Bellinger's Button Boxes

Much care was given and pleasure received in the design and setup of the three workshops. The barn workshop includes all the full-size tools, both wood and metal working. The basement has an auxiliary shop with miniature drill press, table saw, drum sander, band saw and belt/disc sander. The main basement box shop has the tuning table, waxing table and all the disassembly/assembly tools. There are many custom fixtures to adapt various sized accordions to the tuning table. A German made exhaust system keeps the air clean when waxing or working with solvents. For the tuning table design, Scott started by studying how a button accordion works. He added sensitive pressure monitoring instrumentation to a button accordion to determine the range of pressures (positive & negative) encountered during normal play. 

 

This revealed the pressure profile differences between playing a soft, quiet aire and a strident jig or march. It also illuminated how the lower notes require more air flow at lower pressure versus high notes needing low flow at higher pressures. Bellows based tuning tables nicely allow a tuner to modify these pressures manually each time a note is sounded. Unfortunately, a major tradeoff is that half of the time is idle while the bellows direction is reversed and returned to its starting position and skill is required to maintain the same pressure/vacuum across multiple reeds.

Electric blowers eliminate this reversal and provide a stable constant air supply for both pressure and vacuum. Combining electronic control of voltage and current supplied to the blower with highly sensitive low-pressure instrumentation allows fine control of both pressure and flow to the reeds during tuning. This completely eliminates the idle time and truthfully replicates the bellows/reedblock environment inside the instrument greatly speeding up the tuning process without sacrificing accuracy.

Diatonic button accordions sound a different pitch note whether pushing or drawing the bellows. Since this rapid reversal is integral to playing the instrument, having a tuning table able to replicate that action was desirable. A custom air table design was developed to allow use of an electric blower supply for vacuum/pressure but also provide instant reversal of pressure/vacuum right near the reedblock air supply hole. This action doesn’t directly apply to tuning notes but rather it allows the tuner to check and remedy issues with the one-way valves and with the ‘set’ of the reed. Reeds have a small gap at the tip when at rest. This gap is an important setting as it affects both how low of a pressure the reed will start responding at and also how loud the reed sounds at high pressures. There needs to be a balance between those parameters.

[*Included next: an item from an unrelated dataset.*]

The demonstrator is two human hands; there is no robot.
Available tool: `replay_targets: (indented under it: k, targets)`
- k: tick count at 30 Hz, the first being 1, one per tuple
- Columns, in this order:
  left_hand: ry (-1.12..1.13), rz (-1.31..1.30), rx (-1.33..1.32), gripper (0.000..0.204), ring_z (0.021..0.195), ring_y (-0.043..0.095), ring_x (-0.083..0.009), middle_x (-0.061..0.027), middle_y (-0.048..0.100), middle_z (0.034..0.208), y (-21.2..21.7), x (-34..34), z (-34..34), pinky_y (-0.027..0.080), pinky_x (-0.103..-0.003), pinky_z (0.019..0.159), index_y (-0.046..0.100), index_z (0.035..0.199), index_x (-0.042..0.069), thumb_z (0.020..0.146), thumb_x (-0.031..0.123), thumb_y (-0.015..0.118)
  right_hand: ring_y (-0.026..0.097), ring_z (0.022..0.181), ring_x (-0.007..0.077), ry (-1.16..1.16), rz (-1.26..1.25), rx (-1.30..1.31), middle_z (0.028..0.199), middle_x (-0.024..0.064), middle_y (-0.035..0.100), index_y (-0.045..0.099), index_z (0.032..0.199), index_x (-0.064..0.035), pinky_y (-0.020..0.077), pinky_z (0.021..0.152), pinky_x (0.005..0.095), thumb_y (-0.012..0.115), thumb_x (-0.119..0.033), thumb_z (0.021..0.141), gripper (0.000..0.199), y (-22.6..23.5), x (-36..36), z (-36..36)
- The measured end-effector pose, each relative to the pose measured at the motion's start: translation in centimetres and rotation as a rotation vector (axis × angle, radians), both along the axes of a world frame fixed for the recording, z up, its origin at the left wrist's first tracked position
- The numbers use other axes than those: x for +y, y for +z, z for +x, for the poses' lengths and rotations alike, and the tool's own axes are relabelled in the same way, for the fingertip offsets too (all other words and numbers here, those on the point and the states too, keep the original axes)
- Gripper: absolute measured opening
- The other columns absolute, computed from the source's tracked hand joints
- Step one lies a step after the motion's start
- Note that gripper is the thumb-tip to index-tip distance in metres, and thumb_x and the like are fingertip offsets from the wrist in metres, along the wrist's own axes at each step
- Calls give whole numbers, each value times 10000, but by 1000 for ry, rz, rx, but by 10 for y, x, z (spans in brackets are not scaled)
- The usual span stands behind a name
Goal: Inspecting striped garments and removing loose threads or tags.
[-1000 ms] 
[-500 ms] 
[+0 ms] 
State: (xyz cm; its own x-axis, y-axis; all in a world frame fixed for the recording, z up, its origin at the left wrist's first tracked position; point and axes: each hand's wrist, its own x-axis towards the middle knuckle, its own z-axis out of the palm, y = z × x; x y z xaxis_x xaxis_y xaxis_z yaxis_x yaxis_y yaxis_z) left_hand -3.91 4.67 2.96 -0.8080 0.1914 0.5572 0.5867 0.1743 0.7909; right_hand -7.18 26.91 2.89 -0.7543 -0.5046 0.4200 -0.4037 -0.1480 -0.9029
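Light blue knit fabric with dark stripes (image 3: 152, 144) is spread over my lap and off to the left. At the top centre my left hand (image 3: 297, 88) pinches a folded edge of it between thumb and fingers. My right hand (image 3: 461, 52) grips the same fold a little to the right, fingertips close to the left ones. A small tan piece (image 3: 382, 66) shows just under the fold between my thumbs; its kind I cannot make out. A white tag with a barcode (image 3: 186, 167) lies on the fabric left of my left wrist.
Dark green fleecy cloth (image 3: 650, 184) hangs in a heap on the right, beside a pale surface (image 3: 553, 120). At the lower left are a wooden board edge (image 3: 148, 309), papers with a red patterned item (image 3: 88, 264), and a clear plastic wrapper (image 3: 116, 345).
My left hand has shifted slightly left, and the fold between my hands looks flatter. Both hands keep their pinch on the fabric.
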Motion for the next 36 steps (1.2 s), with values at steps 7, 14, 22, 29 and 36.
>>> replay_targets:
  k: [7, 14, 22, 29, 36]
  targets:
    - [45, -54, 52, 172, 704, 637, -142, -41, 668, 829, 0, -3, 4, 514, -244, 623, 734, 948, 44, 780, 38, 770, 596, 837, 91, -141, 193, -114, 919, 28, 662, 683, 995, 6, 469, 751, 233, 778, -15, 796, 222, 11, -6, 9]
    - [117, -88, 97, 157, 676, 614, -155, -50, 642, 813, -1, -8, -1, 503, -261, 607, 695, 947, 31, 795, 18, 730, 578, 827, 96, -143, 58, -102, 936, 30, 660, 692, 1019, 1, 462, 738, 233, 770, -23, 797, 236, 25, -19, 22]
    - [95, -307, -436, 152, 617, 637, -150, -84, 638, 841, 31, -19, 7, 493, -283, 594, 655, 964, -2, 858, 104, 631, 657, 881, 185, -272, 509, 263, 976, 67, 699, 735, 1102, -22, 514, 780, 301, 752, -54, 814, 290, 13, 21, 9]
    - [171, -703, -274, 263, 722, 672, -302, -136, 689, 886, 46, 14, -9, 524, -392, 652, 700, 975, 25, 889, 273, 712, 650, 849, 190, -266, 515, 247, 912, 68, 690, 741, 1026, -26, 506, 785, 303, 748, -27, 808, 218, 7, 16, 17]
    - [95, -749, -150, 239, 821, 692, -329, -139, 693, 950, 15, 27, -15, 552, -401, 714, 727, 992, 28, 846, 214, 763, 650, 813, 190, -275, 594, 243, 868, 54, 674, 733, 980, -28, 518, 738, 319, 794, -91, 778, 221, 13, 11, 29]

With 2, 3 and 4 voice instruments it is also important the all the reeds for a specific note respond with very similar pressure thresholds.

An air tuning table was designed to provide reversible pressure/vacuum to any of three interface holes:

  • Single hole for one voice tuning
  • Dual hole for two voice tuning
  • Large hole for both chord and octave bass tuning plus fixture use

Single reedplate fixtures were also designed and fabricated out of aluminum, brass and felt to aid in valve replacement, reed gap setting and for fixing stuck or buzzing reeds. These were made in 5 sizes to accommodate the various reedplate widths. These are also used for coarse tuning on reeds that are not close to the desired pitch. Final tuning is always done on the reedblocks and/or in the instrument.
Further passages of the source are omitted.